Il progetto si pone come
occasione per N. di misurarsi con un linguaggio per lui nuovo, ma stimolante e
creativo che gli permetterà di esprimere le proprie emozioni attraverso un
percorso guidato.
L’alunno necessita di
stimoli alternativi alle lezioni quotidiane che inevitabilmente lo fanno
sentire diverso dagli altri con conseguente demotivazione e mancanza di
autostima.
L’alunno di fronte alle
novità dimostra entusiasmo e concentrazione.
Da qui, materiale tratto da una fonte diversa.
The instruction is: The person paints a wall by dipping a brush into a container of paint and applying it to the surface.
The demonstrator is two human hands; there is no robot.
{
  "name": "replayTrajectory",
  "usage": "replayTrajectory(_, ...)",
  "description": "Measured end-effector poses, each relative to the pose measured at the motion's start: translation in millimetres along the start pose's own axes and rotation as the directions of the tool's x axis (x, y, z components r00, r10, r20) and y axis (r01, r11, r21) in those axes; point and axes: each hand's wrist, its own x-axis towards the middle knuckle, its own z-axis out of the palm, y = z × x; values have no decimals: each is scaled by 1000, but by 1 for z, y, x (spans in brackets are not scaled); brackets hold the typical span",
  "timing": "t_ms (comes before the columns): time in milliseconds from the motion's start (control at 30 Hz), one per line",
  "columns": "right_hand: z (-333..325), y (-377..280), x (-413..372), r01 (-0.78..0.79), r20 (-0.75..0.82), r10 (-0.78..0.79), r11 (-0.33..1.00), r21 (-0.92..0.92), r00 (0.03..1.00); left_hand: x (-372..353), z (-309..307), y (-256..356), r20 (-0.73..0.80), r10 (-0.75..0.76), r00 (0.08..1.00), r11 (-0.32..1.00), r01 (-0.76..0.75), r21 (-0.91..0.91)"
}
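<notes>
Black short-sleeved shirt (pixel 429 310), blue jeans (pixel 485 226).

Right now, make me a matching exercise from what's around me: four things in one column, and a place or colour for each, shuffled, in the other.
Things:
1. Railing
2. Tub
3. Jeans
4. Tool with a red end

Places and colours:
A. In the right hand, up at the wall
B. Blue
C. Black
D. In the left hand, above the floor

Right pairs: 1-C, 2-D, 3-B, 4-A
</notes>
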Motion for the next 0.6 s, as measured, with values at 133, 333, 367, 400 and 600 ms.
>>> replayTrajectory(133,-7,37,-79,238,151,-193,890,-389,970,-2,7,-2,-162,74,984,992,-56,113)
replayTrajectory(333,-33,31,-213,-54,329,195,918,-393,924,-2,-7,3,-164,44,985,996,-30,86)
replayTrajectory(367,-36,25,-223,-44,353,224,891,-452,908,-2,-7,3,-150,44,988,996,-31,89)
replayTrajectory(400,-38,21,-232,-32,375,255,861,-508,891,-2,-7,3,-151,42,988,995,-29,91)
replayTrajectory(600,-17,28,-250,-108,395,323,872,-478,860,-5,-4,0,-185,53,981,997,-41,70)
S' impegna con soddisfazione
sapendo che il suo lavoro, con tappe stabilite ed assistite, approderà ad un
concorso, sviluppando in lui aspettative di apprezzamento e considerazione da
parte dei compagni.
· Migliorare
la capacità espressiva e l’arricchimento del lessico.
· Acquisire
maggiore padronanza nella scrittura e nella lettura.
· Migliorare
le capacità attentive e di concentrazione.
· Avvio
alla capacità di sintesi.
· Accrescere
l’autostima.
· Sviluppo
delle abilità sociali quali comunicare, relazionarsi, confrontarsi rinforzando
così il senso di appartenenza al gruppo.
Nella classe viene affrontato il tema della “timidezza e del rapporto con gli altri”:
· Considerazione
e rispetto degli altri.
· Appartenenza
al gruppo.
· Autostima.
· Difficoltà
ad esprimere idee ed emozioni.
· Paura
di non sentirsi adeguati.
Da questa esperienza educativa scaturisce l’approfondimento e la riflessione su come N. vive il rapporto con gli altri e come si sente considerato dal mondo esterno.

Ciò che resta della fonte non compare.